Vassen Kauppaymuthoo insiste également sur l’urgence d’optimiser le stockage d’eau, notamment face à la vulnérabilité des nappes phréatiques qui fournissent 70 % de l’approvisionnement national. Il déplore le gaspillage des eaux pluviales qui, au lieu d’alimenter ces nappes, s’écoulent vers la mer. Pour pallier ce problème, il suggère l’installation de réservoirs sur les toits des habitations.

« Les changements climatiques ont réduit la pluviométrie d’environ 10 % depuis 1950, rendant crucial l’amélioration du stockage des eaux de pluie », maintient-il. Vassen Kauppaymuthoo préconise la création de petits réservoirs régionaux, plus rapides et économiques à mettre en place que les grandes infrastructures. Il pointe également l’urgence de réduire les 60 % de pertes dans le réseau de distribution de la CWA.

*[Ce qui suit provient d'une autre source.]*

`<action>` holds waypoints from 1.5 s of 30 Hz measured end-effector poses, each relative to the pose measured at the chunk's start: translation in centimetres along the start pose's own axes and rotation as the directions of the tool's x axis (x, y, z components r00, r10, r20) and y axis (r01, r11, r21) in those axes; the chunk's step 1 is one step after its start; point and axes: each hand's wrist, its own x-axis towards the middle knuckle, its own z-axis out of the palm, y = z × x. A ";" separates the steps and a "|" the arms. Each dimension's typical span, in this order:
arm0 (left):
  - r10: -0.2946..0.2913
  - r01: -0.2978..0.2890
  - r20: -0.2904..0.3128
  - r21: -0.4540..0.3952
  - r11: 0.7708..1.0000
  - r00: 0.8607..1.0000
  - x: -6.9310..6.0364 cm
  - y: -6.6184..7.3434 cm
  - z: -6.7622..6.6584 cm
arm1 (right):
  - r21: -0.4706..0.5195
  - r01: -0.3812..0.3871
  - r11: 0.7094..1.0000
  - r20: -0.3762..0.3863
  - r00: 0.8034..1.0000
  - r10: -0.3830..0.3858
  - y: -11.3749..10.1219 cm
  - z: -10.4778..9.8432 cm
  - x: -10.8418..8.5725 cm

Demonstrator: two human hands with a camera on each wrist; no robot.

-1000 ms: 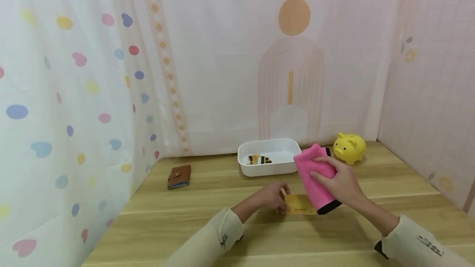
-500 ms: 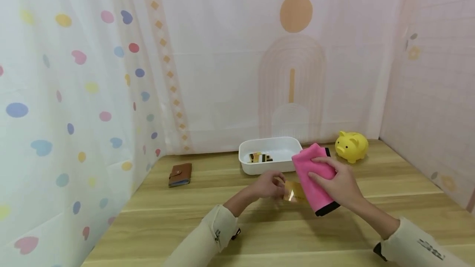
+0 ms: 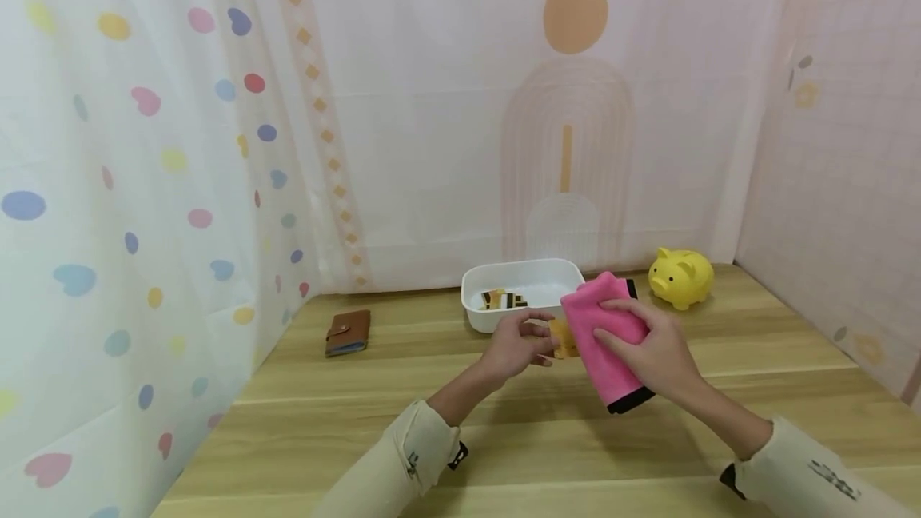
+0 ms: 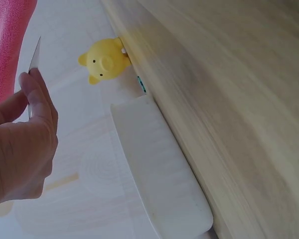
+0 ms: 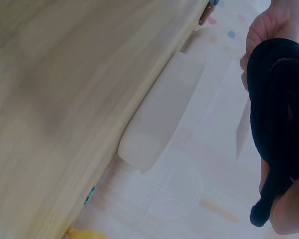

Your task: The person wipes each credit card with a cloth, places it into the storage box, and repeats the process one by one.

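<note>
Between thumb and fingers, my left hand [image 3: 516, 348] pinches a gold card [image 3: 564, 339] above the table. The left wrist view shows that card [image 4: 35, 57] nearly edge-on, its tip past the fingertips. My right hand [image 3: 663, 352] grips a folded pink cloth [image 3: 610, 374] with black edging, the thumb and fingers on its near face. In the head view the cloth hides the right part of the card, and whether they touch I cannot tell. The rolled dark end of the cloth [image 5: 274, 109] fills much of the right wrist view's right side.
Behind the hands stands a white bin [image 3: 557, 288] with several gold, black and white cards [image 3: 502, 300] in it. A yellow piggy bank [image 3: 680, 278] is at the back right. On the left of the wooden table [image 3: 302, 422] lies a brown snap wallet [image 3: 348, 332].
My left hand has lifted the gold card up and away from the tabletop, bringing it behind the cloth. The right hand with the cloth has stayed nearly in place.
</note>
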 end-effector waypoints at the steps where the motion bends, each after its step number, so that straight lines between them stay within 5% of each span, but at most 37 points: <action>1: 0.001 -0.001 -0.012 -0.011 1.000 1.000 -0.1 0.0 0.0 | -0.003 0.003 1.000 0.003 1.000 -0.003 0.0 0.0 0.0; 13: 0.037 -0.039 -0.029 -0.077 0.996 0.999 -0.2 0.1 0.4 | -0.012 -0.001 1.000 0.031 1.000 0.001 0.1 0.9 -0.3; 30: 0.120 -0.120 -0.007 -0.099 0.988 0.993 -0.5 0.3 0.5 | -0.105 0.173 0.979 -0.015 0.984 -0.175 0.0 2.1 0.2; 45: 0.168 -0.169 -0.026 -0.050 0.984 0.985 -0.6 0.2 0.5 | -0.131 0.122 0.984 -0.011 0.992 -0.125 0.4 1.6 0.2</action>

D’autre part, l’expert alerte sur l’impact de l’urbanisation intensive. Certaines zones ont vu leur population tripler ou quadrupler sans adaptation proportionnelle des infrastructures hydriques. « Une approche holistique du développement et de l’approvisionnement en eau est indispensable », insiste-t-il, suggérant également le déploiement d’unités de dessalement mobiles en période de crise.

Farook Mowlabaccus complète cette analyse en pointant la forte consommation d’eau du secteur hôtelier. Bien que certains établissements recourent au dessalement, cette solution reste financièrement inaccessible pour la population générale. Il met également en garde contre la surexploitation des nappes phréatiques : la multiplication des forages risque de fragiliser des aquifères déjà exploités à leur maximum.

Des mesures annoncées ce mardi 14 janvier

Selon nos recoupements d’informations, face à la crise de l’eau, des mesures devraient être annoncées lors de la conférence qui se tiendra au ministère des Services publics et de l’Énergie ce mardi 14 janvier. Ce sujet a également été abordé lors du Conseil des ministres du vendredi 10 janvier. Des rapports, dont celui de la Water Ressources Monitoring Commission, sont attendus ce lundi 13 janvier. Les décisions et mesures seront prises à partir des dernières données disponibles lors d’une réunion prévue le même jour. Un plan d’action devrait aussi être présenté lors de la conférence de presse.